On the personalization front, there are 82 million members in Balance Rewards, Walgreens loyalty program. In addition to gaining rewards through purchasing goods at Walgreens, enrollees can also accumulate points by using health wearables each day including the most popular brands like Fitbit, Jawbone UP, Withings scale, and others. (More about the Balance Rewards program can be found here).
Health Populi’s Hot Points: The Walgreens mobile app is the third most popular downloaded app among brick-and-mortar stores. Since its founding in 1901 by pharmacist Charles Walgreen, that store evolved into a pharmacy chain at scale: two-thirds of Americans live within 3 miles of a Walgreens pharmacy.
But really, 100% of people with smartphones live a click away from Walgreens and its growing roster of strategic partners. Consumers who tap into that app can receive telehealth via MDLIVE, health management services via WebMD, and develop photos available for pick-up from that within-3-mile-storefront.

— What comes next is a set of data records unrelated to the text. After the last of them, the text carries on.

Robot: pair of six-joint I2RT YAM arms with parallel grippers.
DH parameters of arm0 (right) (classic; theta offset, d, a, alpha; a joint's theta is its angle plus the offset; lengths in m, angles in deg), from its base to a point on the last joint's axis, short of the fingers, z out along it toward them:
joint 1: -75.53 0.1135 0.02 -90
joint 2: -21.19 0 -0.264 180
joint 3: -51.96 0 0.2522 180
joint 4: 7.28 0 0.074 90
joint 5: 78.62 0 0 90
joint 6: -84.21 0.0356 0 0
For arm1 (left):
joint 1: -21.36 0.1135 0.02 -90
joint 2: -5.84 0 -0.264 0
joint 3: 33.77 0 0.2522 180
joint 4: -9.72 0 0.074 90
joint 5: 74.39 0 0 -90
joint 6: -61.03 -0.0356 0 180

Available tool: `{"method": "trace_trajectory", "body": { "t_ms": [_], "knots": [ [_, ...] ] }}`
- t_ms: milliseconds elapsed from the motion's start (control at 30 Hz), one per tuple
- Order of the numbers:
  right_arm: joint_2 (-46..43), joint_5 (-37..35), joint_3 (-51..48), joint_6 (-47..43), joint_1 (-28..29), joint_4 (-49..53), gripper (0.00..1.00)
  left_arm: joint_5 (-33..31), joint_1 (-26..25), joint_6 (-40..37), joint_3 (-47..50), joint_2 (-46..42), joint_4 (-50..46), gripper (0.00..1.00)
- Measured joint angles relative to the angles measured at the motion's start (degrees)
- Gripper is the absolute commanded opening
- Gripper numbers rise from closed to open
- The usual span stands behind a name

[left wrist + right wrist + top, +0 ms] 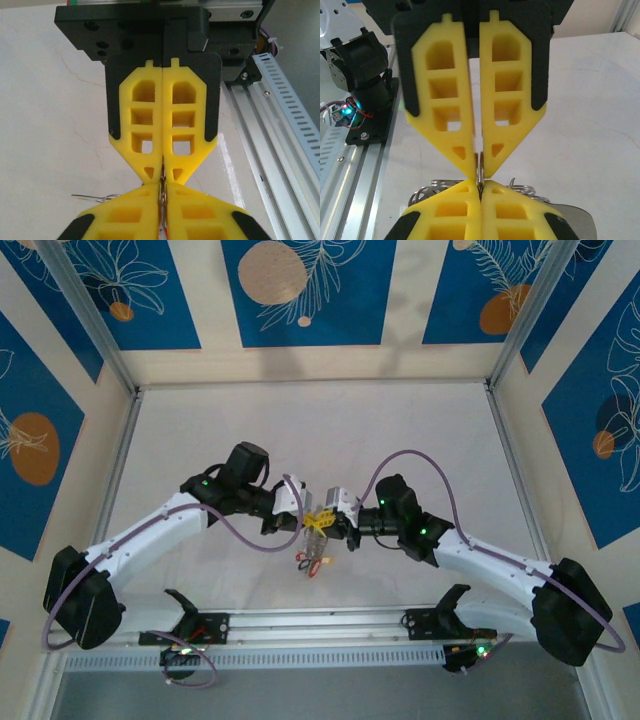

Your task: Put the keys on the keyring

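Note:
My two grippers meet tip to tip above the middle of the table. The left gripper [306, 521] and the right gripper [334, 519] are both shut on the thin grey keyring [481, 162], pinched edge-on between the yellow fingers. In the left wrist view, the left gripper [162, 187] holds the metal strip at the bottom and the right gripper [162, 175] faces it from above. In the right wrist view, the right gripper [480, 184] is at the bottom and the left gripper [479, 171] is above. Keys [312, 558] with red tags hang below the fingers. Small wire loops [439, 184] and a silver key blade [576, 219] show behind the fingers.
An aluminium rail [320, 625] runs along the near edge between the arm bases. The left arm's base block [367, 95], with a lit green light, stands beside it. Patterned blue walls [310, 290] close in the white table [320, 430] on three sides.

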Motion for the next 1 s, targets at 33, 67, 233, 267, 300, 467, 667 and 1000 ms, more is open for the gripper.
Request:
{"method": "trace_trajectory", "body": {
  "t_ms": [33,67,233,267,300,467,667,1000],
  "knots": [
    [0.00,0.00,0.00,0.00,0.04,-0.02,0.00,-0.24,-0.02,-0.02,-0.02,0.00,-0.22,0.10],
    [0.00,0.00,0.00,0.00,0.04,0.00,0.00,-0.42,-0.02,-0.02,-0.07,0.00,-0.28,0.10],
    [-0.02,-0.17,0.00,0.00,0.04,-0.02,0.00,-1.62,-0.04,-1.05,-0.55,0.17,-1.60,0.13],
    [-0.04,-0.17,0.00,0.00,0.04,-0.07,0.00,-1.97,-0.07,-1.46,-1.01,0.44,-2.34,0.15],
    [-0.11,-0.17,0.00,0.00,0.04,-0.07,0.00,-2.21,-0.07,-1.81,-1.38,0.81,-2.95,0.15],
    [-0.20,-0.15,0.00,-0.02,0.02,-0.04,0.00,-2.86,-0.07,-3.50,-2.93,2.80,-6.27,0.11],
    [-0.24,-0.13,0.00,-0.02,0.02,-0.02,0.00,-3.04,-0.07,-4.26,-3.06,3.02,-7.21,0.02],
    [-0.17,0.31,0.00,0.00,0.09,-1.07,0.00,-2.54,-0.07,-3.85,-2.99,1.99,-5.84,0.14]
  ]
}}
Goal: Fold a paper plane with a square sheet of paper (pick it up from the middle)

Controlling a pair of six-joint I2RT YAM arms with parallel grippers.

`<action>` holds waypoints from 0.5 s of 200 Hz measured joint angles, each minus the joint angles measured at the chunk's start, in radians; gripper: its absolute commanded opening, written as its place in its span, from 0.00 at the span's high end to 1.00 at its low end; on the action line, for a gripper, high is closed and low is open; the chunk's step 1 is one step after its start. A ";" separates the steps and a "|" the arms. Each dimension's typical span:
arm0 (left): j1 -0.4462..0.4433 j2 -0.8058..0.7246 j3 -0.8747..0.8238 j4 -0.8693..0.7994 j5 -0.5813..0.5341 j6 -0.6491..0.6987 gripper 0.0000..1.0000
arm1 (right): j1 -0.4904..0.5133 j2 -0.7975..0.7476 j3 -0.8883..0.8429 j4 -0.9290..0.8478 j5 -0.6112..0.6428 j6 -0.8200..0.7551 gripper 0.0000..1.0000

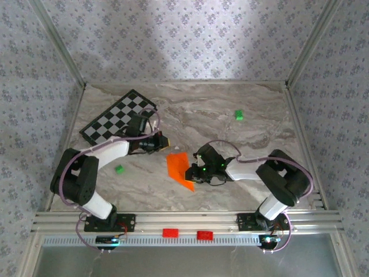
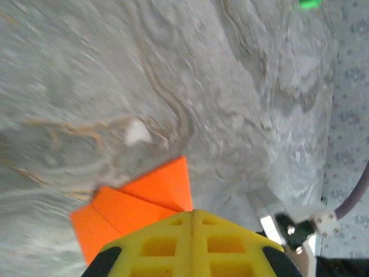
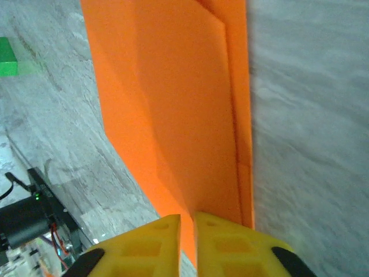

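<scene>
The orange sheet of paper (image 1: 180,167) lies folded on the marble table (image 1: 230,133) between the two arms, a long layered shape with a pointed near end. My left gripper (image 1: 163,142) is shut just off its far left corner; in the left wrist view the paper (image 2: 138,202) lies behind the closed left gripper (image 2: 192,214). My right gripper (image 1: 191,173) is at the paper's right edge. In the right wrist view its jaws stand a narrow slit apart at the right gripper (image 3: 187,218), with a crease of the paper (image 3: 173,104) running into the slit.
A black-and-white checkered board (image 1: 118,118) lies at the back left under the left arm. One small green block (image 1: 119,169) sits left of the paper, another (image 1: 238,115) at the back right. Two red pieces (image 1: 170,232) sit on the front rail.
</scene>
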State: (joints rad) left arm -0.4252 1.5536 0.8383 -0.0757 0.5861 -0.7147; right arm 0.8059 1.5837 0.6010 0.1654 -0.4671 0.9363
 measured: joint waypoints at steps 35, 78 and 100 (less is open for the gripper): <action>-0.055 0.028 -0.019 -0.003 -0.016 0.000 0.99 | 0.003 -0.158 -0.015 -0.094 0.084 0.000 0.77; -0.084 0.092 -0.019 -0.003 -0.031 0.000 0.99 | 0.032 -0.282 -0.114 -0.127 0.146 0.064 0.70; -0.085 0.123 -0.018 -0.004 -0.036 0.001 1.00 | 0.050 -0.308 -0.151 -0.130 0.158 0.116 0.64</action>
State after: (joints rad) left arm -0.5106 1.6768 0.8200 -0.0799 0.5499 -0.7139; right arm 0.8562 1.2758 0.4496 0.0353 -0.3092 1.0523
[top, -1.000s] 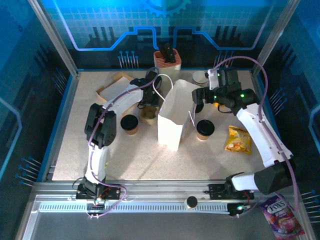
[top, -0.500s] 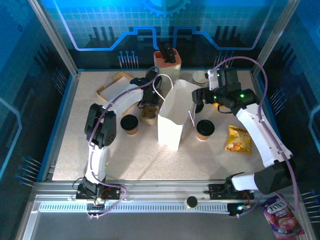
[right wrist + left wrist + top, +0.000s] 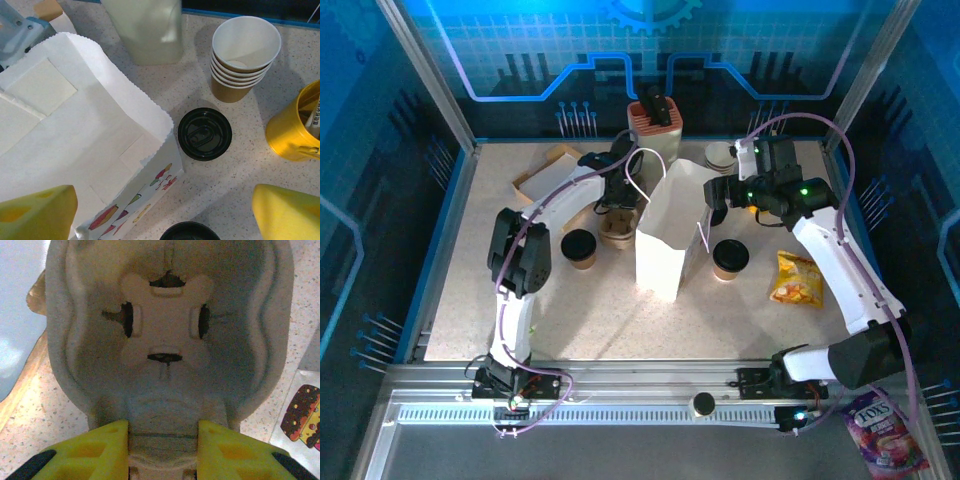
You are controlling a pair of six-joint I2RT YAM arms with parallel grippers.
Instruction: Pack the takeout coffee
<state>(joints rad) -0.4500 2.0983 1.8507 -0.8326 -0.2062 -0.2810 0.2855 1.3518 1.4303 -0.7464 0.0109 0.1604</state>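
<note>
The left pincer [image 3: 163,432] is closed on a grey moulded-pulp cup carrier [image 3: 165,340]; the right pincer [image 3: 162,197] is spread wide, empty. A black-lidded tan paper cup [image 3: 579,248] is seen near the left pincer, a second cup [image 3: 730,258] close by the right.

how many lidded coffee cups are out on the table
2: one lidded cup left of the white bag, one right of it. More may hide in the bag.

A black-lidded cup [image 3: 190,231], probably takeout coffee, is cut off at the right wrist view's bottom edge
</note>
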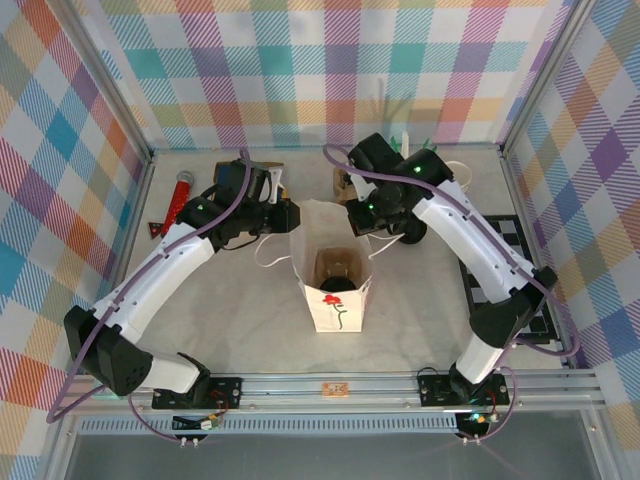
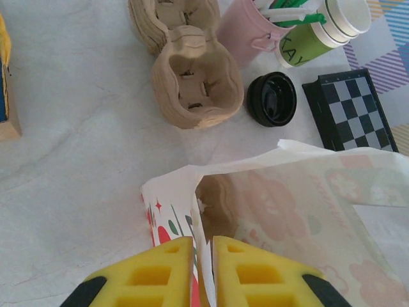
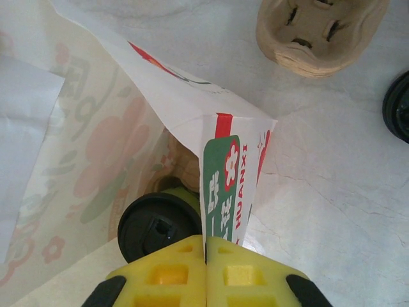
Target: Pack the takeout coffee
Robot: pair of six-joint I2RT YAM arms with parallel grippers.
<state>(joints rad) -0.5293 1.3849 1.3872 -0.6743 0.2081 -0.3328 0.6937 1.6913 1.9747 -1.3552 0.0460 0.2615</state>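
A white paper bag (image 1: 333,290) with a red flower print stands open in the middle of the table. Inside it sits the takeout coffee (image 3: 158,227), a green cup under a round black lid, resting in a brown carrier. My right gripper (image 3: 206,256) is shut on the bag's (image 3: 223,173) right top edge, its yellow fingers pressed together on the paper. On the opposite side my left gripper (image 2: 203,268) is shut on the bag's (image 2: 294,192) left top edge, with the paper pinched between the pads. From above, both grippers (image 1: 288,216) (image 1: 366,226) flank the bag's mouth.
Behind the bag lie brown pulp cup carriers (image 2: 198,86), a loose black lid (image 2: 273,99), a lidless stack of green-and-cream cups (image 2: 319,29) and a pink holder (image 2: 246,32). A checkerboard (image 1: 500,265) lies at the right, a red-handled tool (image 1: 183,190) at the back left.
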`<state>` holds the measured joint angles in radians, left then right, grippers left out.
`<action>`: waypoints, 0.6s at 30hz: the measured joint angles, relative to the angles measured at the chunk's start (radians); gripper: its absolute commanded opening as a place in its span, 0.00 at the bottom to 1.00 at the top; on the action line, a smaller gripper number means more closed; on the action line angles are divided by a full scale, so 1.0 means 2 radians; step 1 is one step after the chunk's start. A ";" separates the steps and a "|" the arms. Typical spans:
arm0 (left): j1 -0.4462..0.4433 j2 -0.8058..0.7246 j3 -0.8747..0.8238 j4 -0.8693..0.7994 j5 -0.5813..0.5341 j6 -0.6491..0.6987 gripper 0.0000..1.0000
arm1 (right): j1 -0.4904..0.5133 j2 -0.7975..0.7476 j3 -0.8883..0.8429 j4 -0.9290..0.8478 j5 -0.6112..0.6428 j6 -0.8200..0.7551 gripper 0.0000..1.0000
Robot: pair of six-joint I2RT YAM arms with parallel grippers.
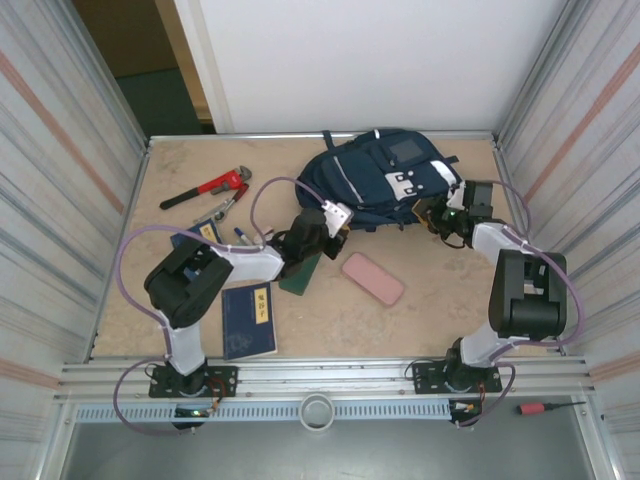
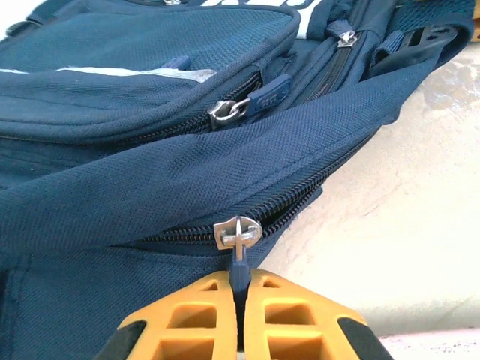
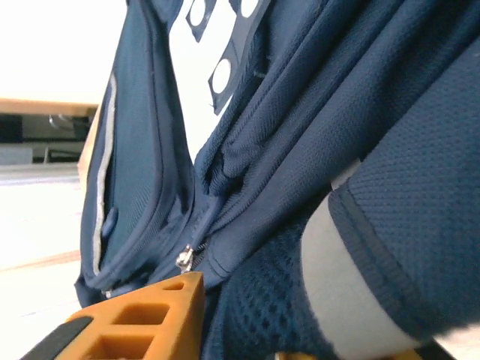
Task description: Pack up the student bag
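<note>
left wrist: left end effector (image 2: 240,319) pinches student bag (image 2: 150,172) zipper pull (image 2: 238,251)

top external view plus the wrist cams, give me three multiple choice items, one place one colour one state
1. In the top view, the red wrench lies where from the student bag? A on it; B left of it; C right of it
2. Colour of the flat case? A pink; B yellow; C white
3. The left gripper is: A open; B holding the wrench; C shut on the zipper pull
Answers: B, it lies apart on the left; A, plainly pink; C, its jaws pinch the tab.
</note>
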<state>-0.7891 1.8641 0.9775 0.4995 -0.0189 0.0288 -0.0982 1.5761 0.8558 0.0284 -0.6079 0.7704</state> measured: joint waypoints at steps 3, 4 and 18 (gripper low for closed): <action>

<A personal sidebar, and perhaps TMI, I am a member of Balance Rewards and connect three devices regularly to the program which earns me points, resulting in hard dollars, that I use on a monthly basis for a private-label Walgreens over-the-counter product and various products that are discounted perennially for members of the program (for example, yesterday in Chicago at the Michigan Avenue store near Water Tower Place, I purchase 3 bottles of Vitamin Water Zero for $3.00 – a huge discount over the retail price of $2.25 per bottle). So it was a retail purchase moment at the corner of Happy and Healthy for me, an economist married to a banker — a family that likes to save money, be healthy, and strive for financial wellness.>
My long-time colleague, friend, and co-Chairman of Health 2.0 wrote yesterday on his Facebook page, “Not sure that it’s an encouraging sign that the most innovative provider organization in health care is a pharmacy.”
What Matthew knows is that I do think it’s encouraging that health innovation is happening with an organization that touches millions of people every single day. The social determinants of health bolster everyday peoples’ health.
A meta-theme at HIMSS15 is connectivity. Walgreens is part of — and forging — that increasingly connected health ecosystem for everyday people. Remember Gourley’s maxim: “The patient has always been at the center of community pharmacy.” And so she should be in health/care.